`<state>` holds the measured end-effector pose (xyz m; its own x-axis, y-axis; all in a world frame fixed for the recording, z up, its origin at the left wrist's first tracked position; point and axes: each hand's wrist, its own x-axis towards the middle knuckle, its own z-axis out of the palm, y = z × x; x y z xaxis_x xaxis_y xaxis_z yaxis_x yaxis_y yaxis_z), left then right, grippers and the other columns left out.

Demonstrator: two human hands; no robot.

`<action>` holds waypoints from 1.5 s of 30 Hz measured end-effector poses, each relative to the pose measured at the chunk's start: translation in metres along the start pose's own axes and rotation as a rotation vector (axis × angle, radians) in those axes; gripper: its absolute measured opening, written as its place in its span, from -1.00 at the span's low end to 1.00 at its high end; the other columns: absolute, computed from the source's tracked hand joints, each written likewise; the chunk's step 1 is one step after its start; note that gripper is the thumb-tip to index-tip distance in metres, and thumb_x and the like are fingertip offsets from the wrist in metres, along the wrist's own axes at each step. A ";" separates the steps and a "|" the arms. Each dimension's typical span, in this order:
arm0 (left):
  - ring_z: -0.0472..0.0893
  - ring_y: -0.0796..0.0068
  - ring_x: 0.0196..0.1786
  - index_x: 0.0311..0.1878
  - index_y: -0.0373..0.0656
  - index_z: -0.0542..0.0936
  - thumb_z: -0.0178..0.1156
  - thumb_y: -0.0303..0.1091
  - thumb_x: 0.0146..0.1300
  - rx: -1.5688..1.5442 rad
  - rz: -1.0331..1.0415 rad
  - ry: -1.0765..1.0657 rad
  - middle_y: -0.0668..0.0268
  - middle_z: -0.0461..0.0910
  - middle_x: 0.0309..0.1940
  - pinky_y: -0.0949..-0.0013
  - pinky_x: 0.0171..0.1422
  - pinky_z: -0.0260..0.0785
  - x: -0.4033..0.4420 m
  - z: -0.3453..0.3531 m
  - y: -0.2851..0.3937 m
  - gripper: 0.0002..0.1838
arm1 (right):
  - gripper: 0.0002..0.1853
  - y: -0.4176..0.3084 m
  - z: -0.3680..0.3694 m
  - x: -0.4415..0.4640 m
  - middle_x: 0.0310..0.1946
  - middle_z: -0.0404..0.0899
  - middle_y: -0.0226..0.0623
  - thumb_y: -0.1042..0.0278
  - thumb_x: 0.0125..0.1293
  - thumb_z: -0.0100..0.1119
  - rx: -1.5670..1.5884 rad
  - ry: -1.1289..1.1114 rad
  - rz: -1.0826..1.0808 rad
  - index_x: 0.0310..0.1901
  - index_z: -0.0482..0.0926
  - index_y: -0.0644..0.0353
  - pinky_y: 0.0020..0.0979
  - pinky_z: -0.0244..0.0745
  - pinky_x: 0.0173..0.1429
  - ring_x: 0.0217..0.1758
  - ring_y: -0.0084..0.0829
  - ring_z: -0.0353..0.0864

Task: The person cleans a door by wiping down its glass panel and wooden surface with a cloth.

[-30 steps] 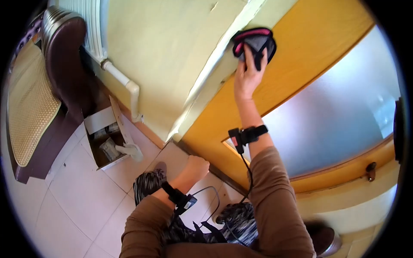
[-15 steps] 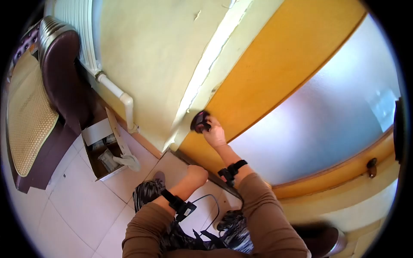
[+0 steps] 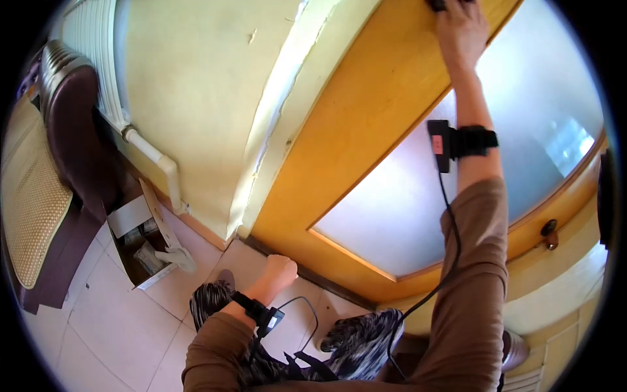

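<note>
Reaching up along the yellow door (image 3: 366, 98), my right hand (image 3: 462, 32) is closed around a small dark object (image 3: 439, 4) held against the wood. The top edge of the view cuts off most of that object, and its kind cannot be made out. My left hand (image 3: 281, 269) hangs low by the door's bottom corner, curled into a fist with nothing showing in it. A frosted glass pane (image 3: 392, 228) fills the door's middle, beside my right forearm.
An open cardboard box (image 3: 145, 242) with packets and a pale cloth stands on the tiled floor (image 3: 117, 313). A brown sofa (image 3: 72, 124) with a woven mat is at the left. A white pipe (image 3: 153, 153) runs along the wall. The door has a handle (image 3: 550, 234).
My right hand has moved the dark object from the door's lower corner up and right along the wood. My left fist stays low. The view has shifted slightly.
</note>
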<state>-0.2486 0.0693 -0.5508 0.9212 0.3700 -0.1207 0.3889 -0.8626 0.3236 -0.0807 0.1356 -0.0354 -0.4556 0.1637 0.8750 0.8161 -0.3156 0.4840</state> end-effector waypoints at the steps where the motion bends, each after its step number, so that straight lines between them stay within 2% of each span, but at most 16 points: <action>1: 0.65 0.27 -0.24 -0.37 -0.04 0.68 0.21 -0.04 0.05 -0.015 0.004 0.037 0.24 0.66 -0.39 0.21 -0.21 0.43 0.001 0.001 -0.001 -0.72 | -0.66 -0.010 0.007 -0.011 0.08 0.42 -0.12 0.47 0.10 0.03 -0.060 0.073 -0.090 -0.04 0.55 0.05 -0.11 0.28 0.17 0.19 -0.13 0.34; 4: 0.64 0.22 -0.27 -0.40 -0.08 0.68 0.22 -0.05 0.04 -0.037 -0.004 0.054 0.20 0.65 -0.40 0.18 -0.19 0.43 0.006 0.006 -0.004 -0.71 | -0.75 -0.049 0.025 -0.075 0.19 0.34 -0.27 0.43 0.01 0.09 0.044 -0.009 -0.244 -0.22 0.61 0.10 -0.13 0.15 0.28 0.29 -0.19 0.24; 8: 0.64 0.18 -0.25 -0.39 -0.12 0.67 0.23 -0.07 0.03 -0.044 -0.017 0.082 0.16 0.65 -0.38 0.14 -0.15 0.43 0.002 0.004 -0.007 -0.70 | -0.77 -0.107 0.007 -0.177 0.23 0.26 -0.18 0.30 0.06 0.10 0.238 -0.366 -0.120 -0.27 0.61 0.19 0.11 -0.02 0.29 0.34 -0.16 0.13; 13: 0.64 0.14 -0.26 -0.40 -0.16 0.66 0.22 -0.04 0.03 -0.043 0.010 0.054 0.09 0.64 -0.39 0.13 -0.13 0.44 -0.002 -0.011 -0.008 -0.66 | -0.59 -0.146 -0.029 -0.311 0.34 0.13 -0.37 0.26 0.14 0.04 0.320 -0.800 -0.299 0.06 0.52 0.13 -0.10 -0.10 0.42 0.42 -0.32 -0.01; 16: 0.64 0.16 -0.27 -0.40 -0.15 0.67 0.22 -0.05 0.02 -0.009 0.025 -0.019 0.09 0.64 -0.41 0.15 -0.16 0.45 -0.007 -0.017 -0.008 -0.67 | -0.52 -0.137 -0.060 -0.354 0.31 0.20 -0.40 0.23 0.18 0.04 0.301 -1.047 -0.749 0.16 0.41 0.15 -0.21 -0.02 0.41 0.41 -0.39 0.03; 22: 0.64 0.18 -0.25 -0.39 -0.14 0.67 0.23 -0.06 0.01 -0.022 0.033 0.063 0.13 0.64 -0.40 0.17 -0.17 0.45 -0.010 -0.011 -0.005 -0.68 | -0.63 -0.068 -0.043 -0.262 0.01 0.50 -0.29 0.47 0.14 0.02 0.574 -0.557 -0.399 0.04 0.43 0.17 -0.16 0.23 0.24 0.17 -0.25 0.43; 23: 0.64 0.18 -0.25 -0.39 -0.14 0.67 0.23 -0.06 0.01 -0.017 0.017 0.057 0.14 0.64 -0.40 0.17 -0.16 0.45 -0.009 -0.011 -0.004 -0.69 | -0.60 -0.049 -0.039 -0.233 0.05 0.48 -0.36 0.42 0.13 0.07 0.397 -0.456 -0.433 0.06 0.43 0.11 -0.14 0.22 0.21 0.18 -0.26 0.42; 24: 0.64 0.19 -0.25 -0.39 -0.14 0.67 0.24 -0.06 0.01 -0.012 0.001 0.053 0.14 0.64 -0.39 0.18 -0.15 0.45 -0.008 -0.011 -0.004 -0.69 | -0.61 -0.051 -0.055 -0.178 0.15 0.40 -0.45 0.44 0.20 0.00 0.058 -0.764 -0.280 0.10 0.43 0.02 -0.22 0.15 0.27 0.33 -0.39 0.24; 28: 0.64 0.18 -0.25 -0.39 -0.14 0.67 0.23 -0.06 0.03 -0.044 0.036 0.090 0.12 0.64 -0.39 0.17 -0.14 0.45 -0.006 -0.004 -0.006 -0.68 | -0.69 -0.002 -0.053 -0.078 0.16 0.37 -0.22 0.53 0.06 0.08 -0.265 -0.287 -0.170 -0.10 0.57 0.14 0.00 0.15 0.24 0.30 -0.20 0.23; 30: 0.64 0.17 -0.26 -0.39 -0.15 0.67 0.23 -0.07 0.02 -0.044 0.020 0.065 0.12 0.64 -0.39 0.17 -0.15 0.45 -0.008 -0.010 -0.003 -0.69 | -0.69 0.019 -0.041 -0.062 0.23 0.30 -0.28 0.53 0.07 0.11 -0.294 -0.081 -0.204 -0.09 0.57 0.19 -0.01 0.08 0.28 0.33 -0.21 0.21; 33: 0.63 0.17 -0.26 -0.39 -0.15 0.67 0.23 -0.08 0.02 -0.044 0.020 0.037 0.12 0.64 -0.39 0.16 -0.15 0.45 -0.010 -0.007 -0.003 -0.69 | -0.66 0.011 -0.029 -0.077 0.27 0.24 -0.23 0.44 0.15 0.07 -0.109 -0.088 -0.119 0.01 0.52 0.16 0.04 0.08 0.28 0.37 -0.15 0.10; 35: 0.63 0.16 -0.27 -0.39 -0.16 0.67 0.22 -0.09 0.03 -0.048 0.034 0.034 0.10 0.64 -0.39 0.15 -0.15 0.45 -0.004 -0.007 -0.005 -0.69 | -0.69 0.001 -0.016 -0.113 0.06 0.41 -0.28 0.53 -0.01 0.12 0.026 0.065 -0.400 -0.14 0.52 0.15 -0.14 0.36 0.04 0.12 -0.12 0.40; 38: 0.63 0.17 -0.25 -0.38 -0.16 0.67 0.21 -0.08 0.04 -0.016 0.046 -0.026 0.10 0.64 -0.37 0.15 -0.14 0.45 -0.006 -0.012 -0.004 -0.69 | -0.66 -0.055 -0.026 -0.195 0.04 0.43 -0.24 0.51 0.01 0.14 0.240 -0.049 -0.385 -0.09 0.48 0.18 -0.08 0.33 0.12 0.12 -0.09 0.40; 40: 0.63 0.18 -0.24 -0.38 -0.15 0.67 0.21 -0.07 0.04 -0.024 0.056 0.026 0.11 0.64 -0.37 0.16 -0.14 0.45 -0.006 -0.002 -0.008 -0.69 | -0.53 -0.076 -0.037 -0.266 0.27 0.25 -0.35 0.34 0.18 0.00 0.254 -0.706 -0.446 0.18 0.39 0.14 -0.17 0.11 0.34 0.33 -0.36 0.20; 43: 0.63 0.19 -0.22 -0.37 -0.14 0.67 0.22 -0.06 0.04 -0.015 0.049 0.016 0.14 0.64 -0.37 0.17 -0.13 0.45 -0.006 -0.011 -0.005 -0.68 | -0.42 -0.090 -0.061 -0.290 0.20 0.34 -0.34 0.45 0.06 0.07 0.431 -0.870 -0.520 0.21 0.33 0.14 -0.21 0.05 0.40 0.30 -0.36 0.26; 45: 0.63 0.20 -0.21 -0.36 -0.13 0.67 0.22 -0.05 0.04 0.009 0.021 -0.025 0.15 0.65 -0.36 0.18 -0.12 0.44 -0.007 -0.014 -0.005 -0.68 | -0.44 -0.081 -0.062 -0.289 0.32 0.17 -0.51 0.41 0.07 0.05 0.362 -0.988 -0.766 0.20 0.37 0.14 -0.22 -0.15 0.47 0.43 -0.45 0.01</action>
<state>-0.2575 0.0762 -0.5383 0.9291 0.3434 -0.1374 0.3697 -0.8731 0.3179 -0.0368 0.0558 -0.3283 -0.5195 0.8523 -0.0606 0.5864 0.4072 0.7002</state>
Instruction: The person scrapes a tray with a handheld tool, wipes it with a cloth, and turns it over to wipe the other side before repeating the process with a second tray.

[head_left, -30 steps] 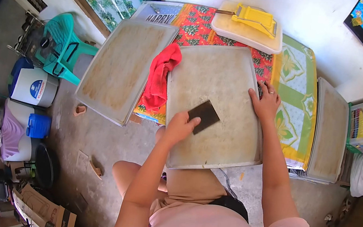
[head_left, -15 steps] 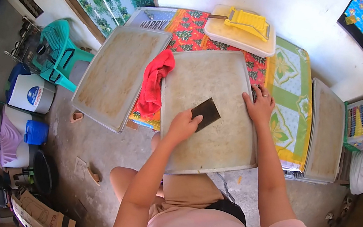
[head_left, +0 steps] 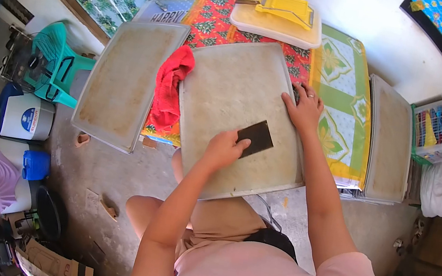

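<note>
A large, stained metal tray [head_left: 234, 82] rests on the table's edge and over my lap. My left hand [head_left: 225, 148] is closed around a flat, dark rectangular plate [head_left: 256, 139], which lies against the tray's surface near its lower middle. At the tray's right rim, my right hand [head_left: 304, 111] holds on, thumb on the inner side and fingers over the outer side; the fingertips are partly hard to make out. A red cloth [head_left: 171, 87] hangs over the tray's left edge.
Another tray [head_left: 126, 79] lies at the left, and stacked trays [head_left: 387, 138] stand right of the table. At the back, a yellow slicer [head_left: 285, 8] sits on a lidded white container [head_left: 275, 32]. A green chair [head_left: 59, 63] and a cooler [head_left: 30, 117] are farther left.
My left hand has moved the dark plate to the right and toward me across the tray. My right hand stays on the rim. The whole view has shifted slightly.
</note>
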`<act>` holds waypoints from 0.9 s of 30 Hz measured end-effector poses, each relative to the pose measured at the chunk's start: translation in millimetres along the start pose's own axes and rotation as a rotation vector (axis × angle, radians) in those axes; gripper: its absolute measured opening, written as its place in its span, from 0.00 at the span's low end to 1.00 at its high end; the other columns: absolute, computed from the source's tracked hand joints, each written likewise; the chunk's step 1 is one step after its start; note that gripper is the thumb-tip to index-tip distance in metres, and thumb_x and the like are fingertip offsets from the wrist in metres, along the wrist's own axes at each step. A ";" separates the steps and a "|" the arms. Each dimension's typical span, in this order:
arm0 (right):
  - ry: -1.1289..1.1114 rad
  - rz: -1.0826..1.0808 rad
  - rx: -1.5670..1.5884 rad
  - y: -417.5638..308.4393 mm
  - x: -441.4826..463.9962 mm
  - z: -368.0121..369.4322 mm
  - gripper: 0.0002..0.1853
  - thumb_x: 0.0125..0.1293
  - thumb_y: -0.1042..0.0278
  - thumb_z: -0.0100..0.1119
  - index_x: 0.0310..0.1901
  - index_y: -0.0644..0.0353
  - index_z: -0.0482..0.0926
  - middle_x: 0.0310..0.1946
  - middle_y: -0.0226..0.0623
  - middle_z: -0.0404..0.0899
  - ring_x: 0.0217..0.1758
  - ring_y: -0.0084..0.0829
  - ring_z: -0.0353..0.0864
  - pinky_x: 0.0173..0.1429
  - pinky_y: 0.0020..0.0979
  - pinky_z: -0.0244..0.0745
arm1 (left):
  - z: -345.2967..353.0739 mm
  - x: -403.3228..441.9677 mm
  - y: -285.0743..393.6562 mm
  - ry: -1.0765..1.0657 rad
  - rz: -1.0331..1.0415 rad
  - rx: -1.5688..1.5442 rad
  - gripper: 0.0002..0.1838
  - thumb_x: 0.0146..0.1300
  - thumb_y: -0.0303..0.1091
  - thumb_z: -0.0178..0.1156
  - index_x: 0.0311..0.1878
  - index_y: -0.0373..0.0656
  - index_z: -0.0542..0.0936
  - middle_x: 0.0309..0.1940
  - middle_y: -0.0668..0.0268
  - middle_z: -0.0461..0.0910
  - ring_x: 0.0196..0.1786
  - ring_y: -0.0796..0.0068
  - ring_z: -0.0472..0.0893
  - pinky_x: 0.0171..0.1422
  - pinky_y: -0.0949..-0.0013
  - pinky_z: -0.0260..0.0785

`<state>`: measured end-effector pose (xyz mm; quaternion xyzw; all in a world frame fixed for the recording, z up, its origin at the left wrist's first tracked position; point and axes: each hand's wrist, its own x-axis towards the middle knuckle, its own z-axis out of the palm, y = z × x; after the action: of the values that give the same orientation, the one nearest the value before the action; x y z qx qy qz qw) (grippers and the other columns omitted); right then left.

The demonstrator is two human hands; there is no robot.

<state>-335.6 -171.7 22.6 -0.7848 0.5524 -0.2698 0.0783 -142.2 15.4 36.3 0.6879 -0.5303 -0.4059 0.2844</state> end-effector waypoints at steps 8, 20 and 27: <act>0.002 0.011 -0.004 0.6 0.2 2.3 0.28 0.60 0.38 0.60 0.59 0.43 0.80 0.66 0.38 0.71 0.72 0.39 0.65 0.75 0.51 0.48 | -3.4 -16.9 38.7 -0.154 -0.002 0.080 0.17 0.63 0.44 0.61 0.47 0.42 0.83 0.29 0.50 0.82 0.35 0.49 0.82 0.41 0.54 0.72; 0.012 0.009 -0.006 2.8 -0.1 5.3 0.29 0.60 0.37 0.60 0.58 0.44 0.80 0.65 0.38 0.73 0.71 0.36 0.67 0.75 0.49 0.47 | 11.0 -20.0 45.1 0.012 0.073 0.095 0.15 0.64 0.42 0.60 0.48 0.43 0.83 0.30 0.52 0.82 0.36 0.51 0.82 0.42 0.55 0.72; 0.018 -0.003 -0.012 5.1 0.8 6.6 0.29 0.60 0.37 0.59 0.58 0.43 0.81 0.65 0.38 0.73 0.71 0.36 0.67 0.74 0.46 0.48 | 27.4 -11.2 28.4 -0.169 0.102 -0.092 0.15 0.64 0.43 0.60 0.47 0.43 0.83 0.35 0.50 0.83 0.40 0.48 0.82 0.45 0.52 0.73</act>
<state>-336.3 -175.4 15.1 -0.7834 0.5537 -0.2739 0.0682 -181.1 19.4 48.5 0.6097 -0.5675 -0.4711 0.2903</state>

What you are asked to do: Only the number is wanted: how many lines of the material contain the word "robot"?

Written response: 2